Some Trouble Does A Person Good

I remember a visiting pastor coming to my church in rural Michigan when I was a kid. He was George Bernard, the man who wrote “The Old Rugged Cross,” by some statistical re­ckoning, the most-sung hymn ever written.

That evening, the church was packed to see this famous author and to hear him preach. Bernard had been born and raised in anoth­er small town across the county, and he had been inspired to his hymn while driving a horse and buggy between the two towns, where one sees in the distance the highest hills in Michigan’s lower peninsula.

Of course, we all knew this landscape well, which made us feel more intimate with the hymn and somehow a part of its au­thor’s greatness.

Bernard was a good speaker, though frail with age. What I, 10 years old, remember most about him though, was his hair. It was pure white and long, hanging over his shoulders. In the early 1950s, I had never seen long hair on a man before.

After the service, I asked my Dad about the Rev. Bernard’s strange hair, and he smiled and said that when people get old they often don’t care very much what people think.

“Is that a good thing, not to care what people think about you?” I asked.

“You’ve got to be yourself,” he said.

Thus I was introduced to one of life’s most perplexing problems. While growing up, a child has in­numerable rules and regulations to learn in order to please adults. Yet to never get into tangles with adult authority means a deeper kind of trouble: that the child is not developing an individual self.

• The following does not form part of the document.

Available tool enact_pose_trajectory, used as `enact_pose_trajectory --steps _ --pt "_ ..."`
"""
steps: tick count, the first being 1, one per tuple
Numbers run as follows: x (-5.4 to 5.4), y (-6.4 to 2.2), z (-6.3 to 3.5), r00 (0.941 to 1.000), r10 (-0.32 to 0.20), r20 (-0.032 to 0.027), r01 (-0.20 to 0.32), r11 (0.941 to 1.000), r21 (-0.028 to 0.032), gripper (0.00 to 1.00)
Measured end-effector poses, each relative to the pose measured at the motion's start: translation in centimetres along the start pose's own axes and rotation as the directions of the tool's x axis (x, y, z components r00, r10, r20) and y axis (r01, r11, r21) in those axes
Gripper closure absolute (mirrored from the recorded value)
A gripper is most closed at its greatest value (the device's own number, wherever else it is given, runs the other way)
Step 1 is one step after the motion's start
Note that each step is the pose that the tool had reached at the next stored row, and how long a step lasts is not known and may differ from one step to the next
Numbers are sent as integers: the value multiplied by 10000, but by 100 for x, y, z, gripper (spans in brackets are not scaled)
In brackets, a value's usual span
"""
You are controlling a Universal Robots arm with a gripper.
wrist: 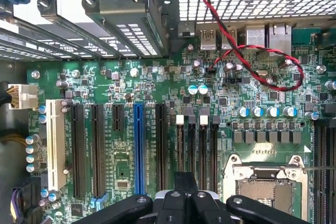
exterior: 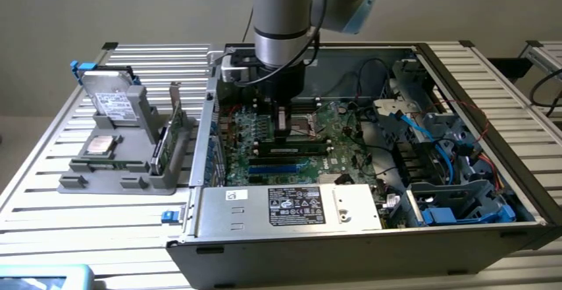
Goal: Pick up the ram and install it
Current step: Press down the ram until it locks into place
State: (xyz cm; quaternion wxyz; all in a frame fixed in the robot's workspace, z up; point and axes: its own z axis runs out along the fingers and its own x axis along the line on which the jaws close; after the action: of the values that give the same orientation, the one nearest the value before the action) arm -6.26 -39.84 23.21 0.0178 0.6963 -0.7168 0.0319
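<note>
Arm reached straight down into the open computer case [exterior: 351, 254], which sat on a slatted metal table [exterior: 52, 204]. Gripper [exterior: 283, 134] was low over the motherboard [exterior: 341, 124], fingers pressed together, nothing visibly clamped between them. The ram [exterior: 294, 150] lay lengthwise along a slot directly under the fingertips, a dark stick with a green edge, roughly level with the board, just in front of the CPU socket [exterior: 309, 114] as the exterior view saw it. Couldn't tell whether the tips touched the ram or sat just above it, or whether it was fully seated. A blue slot [exterior: 279, 168] ran parallel to it, nearer the power supply [exterior: 290, 208] with its white label at the front of the case. In the wrist view the gripper [wrist: 185, 182] showed as dark closed tips over the black memory slots [wrist: 202, 148], with the CPU socket [wrist: 268, 187] just beside them and a long blue slot [wrist: 138, 148] and a white slot [wrist: 52, 145] farther off among black expansion slots. A red-and-black twisted wire [wrist: 252, 51] looped over the board near the rear ports. Outside the case, toward the exterior view's left, a grey holder [exterior: 114, 171] stood on the table carrying a hard drive [exterior: 110, 99] propped upright and a green expansion card [exterior: 167, 142] on edge, both well apart from the gripper. Blue cables and drive cages filled the case toward the exterior view's right.
</note>
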Motion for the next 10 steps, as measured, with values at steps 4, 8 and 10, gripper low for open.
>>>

Surely it becomes easier to care less what people think as we ma­ture, if only in that we get bigger and have fewer people “above” us to set us straight. And perhaps as we get old, we realize that we’ve got nothing to fear if someone younger is displeased by us. But what my father couldn’t tell me (being my father and thus the authority most responsible for my adaptation to society) is that to grow in individuality, some tough risks have to be taken when we are young and unformed, and thus prone to error through inexperi­ence.

As a kid, I frequently got into trouble for not conforming. Some­times it was bad trouble; some­times it was good trouble. I got kicked out of ninth grade English for disruptive behavior. That was bad trouble. But I also didn’t judge persons by what they had, and made friends on “the other side of the tracks,” and that was good trouble. I once stood up to the school hood, who was within two years of Jackson State Prison, and that was very good trouble. And I publicly protested Ameri­ca’s involvement in Vietnam, for which my father was disappointed in me. But to this day I think that was good trouble too.

Learning when to please our­selves and when to please others is the sensitive issue in forming our depth individuality, which doesn’t simply arrive with old age when we have little left to lose. If we have strong individualistic qualities as old people, we will have earned them in the school of hard knocks as young people, by displeasing others sometimes in a good way, sometimes in a bad way, and sorting out the differ­ence through experience—often painful experience, for, as Emer­son says, “For your non-conformi­ty [good or bad] society will whip you with its displeasure.”

In other words, the part of each person that is different, that doesn’t fit in, has to be developed too, as we live—has to ripen through experience, in order that in our maturity we conform to the group when the group’s genuine well-being requires working to­gether, and that we stand out against the group when conformi­ty is harmful or merely robotic. There is no need for every man to have the same length hair, any more than we should all worship God in the same way.

In the third line of “The Old Rugged Cross,” Bernard refers to the cross as “the emblem of suf­fering and shame.” By society’s standards Christ died a shameful death. He was crucified between a thief and a murderer because mainstream society couldn’t dis­tinguish between the non-conform­ists who fell beneath normal from the one who rose above it.

Mainstream society still can’t make that distinction. History teaches us that we should be al­ways suspicious of what society applauds, as well as what society condemns or discredits. For every one poor soul who errs on the side of excessive or misguided non­conformity, there are scores who have not risked society’s displea­sure enough, and thus have lost their souls altogether.

1 Comment

  1. Maggie Murrell

    Just wow…Makes me happy that I tried to impart that lesson to my little ones and in return have a child who has a true hodge podge of friends and enough “quirky” ways to set her apart and a sense of self that appears true to me. You helped do this. Thank you.